MATH-GA.2043-001 and CSCI-GA 2112.001

Courant Institute of Mathematical Sciences,
New York University
Fall Semester, 2018
Lectures: Thursday, 5:10 to 7 pm, Room 1302, Warren Weaver Hall

Instructor: Jonathan Goodman, his web page, email: goodman@cims.nyu.edu
phone: 212-998-3326, office: 529 Warren Weaver Hall
office hours: 4 to 6 pm Thursday or by appointment
(call or email for a time)

Course content

This is an introduction to scientific computing at the beginning graduate level. You have to be good at a lot of things to be good at scientific computing. There is math involved in designing approximations and understanding how to pose computational problems. There are clever numerical algorithms. There is programming and software engineering and management. This course covers all these areas to some degree so that a student can continue to more a specialized area with an understanding of how it fits into the bigger picture. Specific content will include:

Math: Conditioning of problems and stability of algorithms; Taylor expansions, differences, integration and interpolation; conditioning of some linear algebra problems; basic Monte Carlo.
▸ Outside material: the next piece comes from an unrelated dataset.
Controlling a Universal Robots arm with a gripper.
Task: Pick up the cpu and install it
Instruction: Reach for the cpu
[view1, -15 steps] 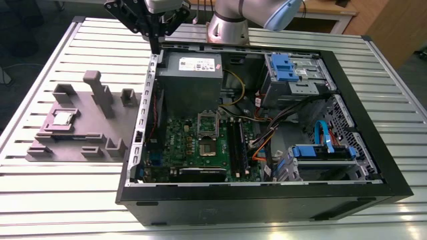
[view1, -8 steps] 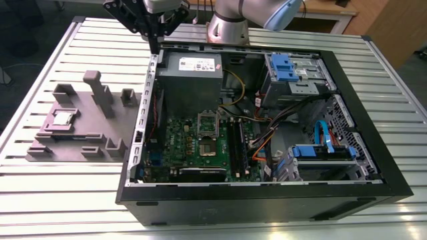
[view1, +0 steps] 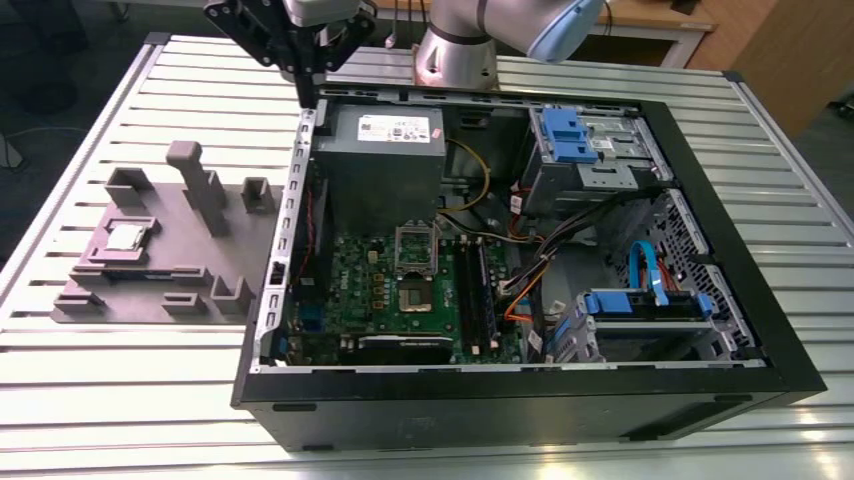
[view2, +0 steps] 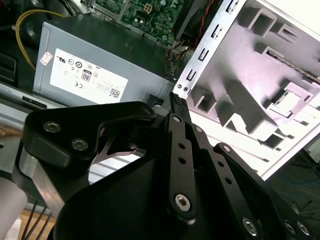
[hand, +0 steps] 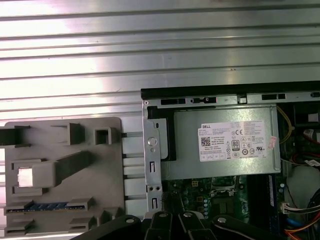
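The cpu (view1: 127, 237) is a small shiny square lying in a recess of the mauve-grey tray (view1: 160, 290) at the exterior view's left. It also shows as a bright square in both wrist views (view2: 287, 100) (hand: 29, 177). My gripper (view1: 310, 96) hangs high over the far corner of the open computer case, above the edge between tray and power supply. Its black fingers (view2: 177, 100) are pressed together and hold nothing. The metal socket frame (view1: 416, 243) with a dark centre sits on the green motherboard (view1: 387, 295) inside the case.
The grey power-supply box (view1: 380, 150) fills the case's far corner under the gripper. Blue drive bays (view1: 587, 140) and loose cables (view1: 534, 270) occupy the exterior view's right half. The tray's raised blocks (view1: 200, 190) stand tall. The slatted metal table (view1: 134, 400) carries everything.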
Mechanics: Floating point arithmetic; outline of processor archecture relating to performance (speed of execution).

Algorithms: FFT; Gaussian elimination; Newton's method for optimization

Software: Performance pitfalls; pitfalls related to inexact arithmetic; using packages; using development tools; modular testing and verification of numerical codes; visualization; using developer tools.